2. Variant-column tables
- Columns are not severity letters; they are variant keys such as `normal`, `magic`, `mithril`, `holy arms`, `slaying`.
- Rows are still roll bands.
- Example: `Large Creature - Weapon.pdf`.
3. Grouped variant tables
- There is an extra grouping axis above the column axis.
- Example: `Large Creature - Magic.pdf` has:
- group: `large`, `super_large`
- column: `normal`, `slaying`
- row: roll band
There are also extraction constraints:
- Most PDFs are text extractable with `pdftotext -layout`.
- `Void.pdf` appears image-based and will need OCR or manual transcription.
- A single cell can contain:
- base description text
- symbolic affixes such as `+5H - 2S - 3B`
- conditional branches such as `with helmet`, `w/o leg greaves`, `if foe has shield`
Because of that, the safest model is hybrid:
- relational tables for lookup axes and indexed effects
- raw text storage for fidelity
- structured JSON for irregular branches that are hard to normalize perfectly on first pass
## Recommended logical model
### 1. `critical_table`
One record per PDF/table, which is the primary "critical type" for lookup.
Examples:
- `slash`
- `puncture`
- `arcane_aether`
- `large_creature_weapon`
- `large_creature_magic`
### 2. `critical_group`
Optional extra axis for tables that need more than type + column + roll.
Examples:
- `large`
- `super_large`
Most tables will have no group rows.
### 3. `critical_column`
Generalized "severity/column" axis.
Examples:
- `A`, `B`, `C`, `D`, `E`
- `normal`, `magic`, `mithril`, `holy_arms`, `slaying`
Do not hardcode this as a single severity enum.
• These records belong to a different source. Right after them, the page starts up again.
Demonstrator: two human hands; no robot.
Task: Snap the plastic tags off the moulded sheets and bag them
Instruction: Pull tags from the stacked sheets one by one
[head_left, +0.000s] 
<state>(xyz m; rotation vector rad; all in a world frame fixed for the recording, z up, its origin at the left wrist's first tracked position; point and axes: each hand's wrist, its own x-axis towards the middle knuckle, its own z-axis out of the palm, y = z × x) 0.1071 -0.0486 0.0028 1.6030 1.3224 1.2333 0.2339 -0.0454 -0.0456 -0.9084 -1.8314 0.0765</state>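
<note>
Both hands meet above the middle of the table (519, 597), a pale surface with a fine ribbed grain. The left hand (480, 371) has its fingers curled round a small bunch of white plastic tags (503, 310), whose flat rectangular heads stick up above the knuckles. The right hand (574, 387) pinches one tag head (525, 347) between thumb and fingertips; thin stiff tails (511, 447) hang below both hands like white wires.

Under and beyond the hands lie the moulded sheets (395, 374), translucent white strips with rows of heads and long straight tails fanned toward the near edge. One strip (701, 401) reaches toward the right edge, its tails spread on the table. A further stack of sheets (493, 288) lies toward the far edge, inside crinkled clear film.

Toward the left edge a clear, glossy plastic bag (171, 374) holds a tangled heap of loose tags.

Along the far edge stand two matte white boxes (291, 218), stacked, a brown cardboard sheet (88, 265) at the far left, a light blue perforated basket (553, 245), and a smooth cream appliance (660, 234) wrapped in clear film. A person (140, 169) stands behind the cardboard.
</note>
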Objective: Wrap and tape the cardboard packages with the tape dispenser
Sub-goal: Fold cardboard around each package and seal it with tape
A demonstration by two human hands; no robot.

Treat it as a table-defined dimension.
### 4. `critical_roll_band`
Stores row bands and supports exact row lookup by roll.
Examples:
- `01-05`
- `66`
- `96-99`
- `251+`
Recommended fields:
- `min_roll`
- `max_roll` nullable for open-ended rows like `251+`
- display label
- sort order
### 5. `critical_result`
One record per lookup cell:
- table
- optional group
- column
- roll band
This stores:
- `raw_cell_text`
- `description_text`
- `raw_affix_text`
- `parsed_json`
- parse status / source metadata
### 6. `critical_branch`
Optional conditional branches inside a result cell.
Examples:
- `with helmet`
- `without helmet`
- `with leg greaves`
- `if foe has shield`
Each branch can carry:
- `condition_text`
- optional structured `condition_json`
- branch description text
- branch raw affix text
- parsed JSON
### 7. `critical_effect`
Normalized machine-readable effects parsed from the symbol line and, over time, from prose.
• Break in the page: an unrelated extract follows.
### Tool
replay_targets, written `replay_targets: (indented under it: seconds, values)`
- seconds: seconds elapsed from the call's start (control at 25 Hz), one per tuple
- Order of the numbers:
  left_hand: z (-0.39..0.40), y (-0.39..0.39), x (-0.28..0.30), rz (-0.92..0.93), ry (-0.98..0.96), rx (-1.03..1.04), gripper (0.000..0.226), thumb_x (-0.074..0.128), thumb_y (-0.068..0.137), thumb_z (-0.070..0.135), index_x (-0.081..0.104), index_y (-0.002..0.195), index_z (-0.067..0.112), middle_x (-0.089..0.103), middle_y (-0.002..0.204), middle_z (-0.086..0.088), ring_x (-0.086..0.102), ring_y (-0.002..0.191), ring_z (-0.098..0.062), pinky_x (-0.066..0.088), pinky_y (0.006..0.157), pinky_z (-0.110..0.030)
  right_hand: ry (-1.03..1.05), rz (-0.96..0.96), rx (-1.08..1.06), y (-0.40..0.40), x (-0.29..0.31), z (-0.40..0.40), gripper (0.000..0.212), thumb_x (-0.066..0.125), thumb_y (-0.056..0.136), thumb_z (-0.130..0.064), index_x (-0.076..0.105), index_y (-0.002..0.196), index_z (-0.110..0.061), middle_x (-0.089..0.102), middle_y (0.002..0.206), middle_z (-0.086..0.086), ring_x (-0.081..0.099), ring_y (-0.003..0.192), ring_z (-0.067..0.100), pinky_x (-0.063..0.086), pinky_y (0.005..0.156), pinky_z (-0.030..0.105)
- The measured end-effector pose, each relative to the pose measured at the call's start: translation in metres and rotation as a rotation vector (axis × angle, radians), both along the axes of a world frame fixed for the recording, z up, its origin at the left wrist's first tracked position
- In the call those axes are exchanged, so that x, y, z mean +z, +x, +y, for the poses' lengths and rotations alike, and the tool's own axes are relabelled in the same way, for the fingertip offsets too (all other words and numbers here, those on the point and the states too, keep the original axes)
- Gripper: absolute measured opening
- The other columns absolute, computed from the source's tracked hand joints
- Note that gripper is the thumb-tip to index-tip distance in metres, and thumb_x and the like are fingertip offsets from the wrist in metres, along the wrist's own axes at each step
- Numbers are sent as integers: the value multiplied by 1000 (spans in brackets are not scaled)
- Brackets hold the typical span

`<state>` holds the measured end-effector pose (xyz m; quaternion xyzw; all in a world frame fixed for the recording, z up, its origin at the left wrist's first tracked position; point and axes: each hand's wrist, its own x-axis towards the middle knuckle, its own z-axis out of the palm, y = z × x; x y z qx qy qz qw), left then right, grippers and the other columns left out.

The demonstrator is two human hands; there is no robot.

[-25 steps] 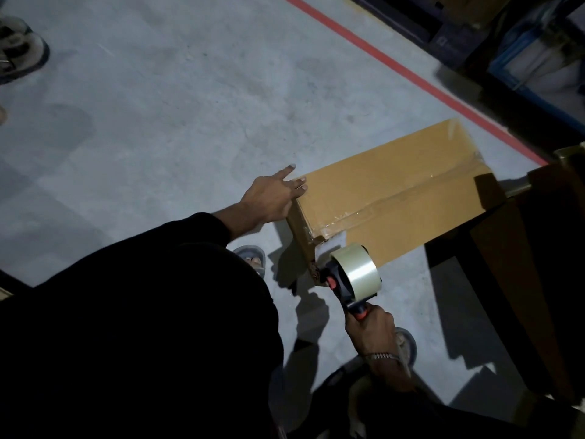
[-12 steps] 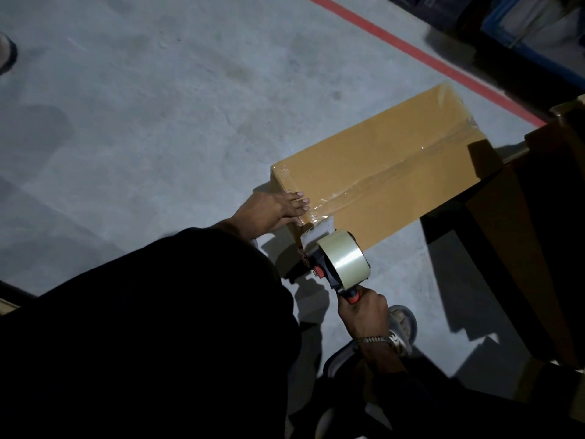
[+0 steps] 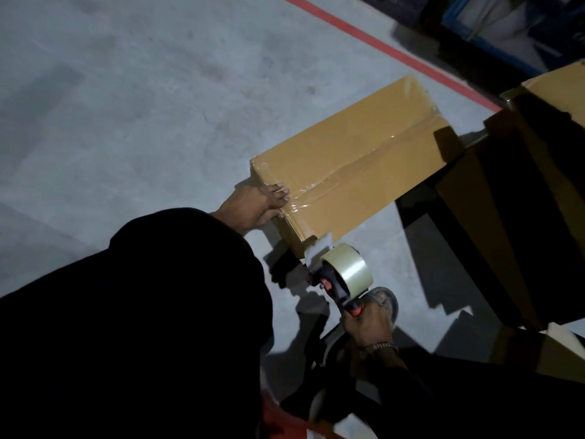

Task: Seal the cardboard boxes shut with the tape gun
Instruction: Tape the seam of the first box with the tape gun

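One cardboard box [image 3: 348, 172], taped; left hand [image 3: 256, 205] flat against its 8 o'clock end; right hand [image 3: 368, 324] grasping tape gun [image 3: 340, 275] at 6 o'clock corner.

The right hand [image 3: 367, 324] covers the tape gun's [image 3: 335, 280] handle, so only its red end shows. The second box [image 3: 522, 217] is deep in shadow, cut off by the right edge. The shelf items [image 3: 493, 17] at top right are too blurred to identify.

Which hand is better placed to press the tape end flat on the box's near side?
The left hand, probably. Its straight fingers already lie on the box beside the tape strip. The right hand grips the tape gun.
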<state>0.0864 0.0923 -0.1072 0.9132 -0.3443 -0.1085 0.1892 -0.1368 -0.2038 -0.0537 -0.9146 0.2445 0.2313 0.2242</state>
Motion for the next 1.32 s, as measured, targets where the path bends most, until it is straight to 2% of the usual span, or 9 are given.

Recommended canonical `effect_code` values:
- `direct_hits`
- `must_parry_rounds`
- `no_parry_rounds`
- `stunned_rounds`
- `bleed_per_round`
- `foe_penalty`
- `attacker_bonus_next_round`
- `initiative_gain`
- `initiative_loss`
- `drop_item`
- `item_breakage_check`
- `limb_useless`
- `knockdown`
- `prone`
- `coma`
- `paralyzed`
- `blind`
- `deaf`
- `mute`
- `dies_in_rounds`
- `instant_death`
- `armor_destroyed`
- `weapon_stuck`
Each effect should point to either:
- the base `critical_result`, or
- a `critical_branch`
This lets you keep the raw text but still filter/query on effects.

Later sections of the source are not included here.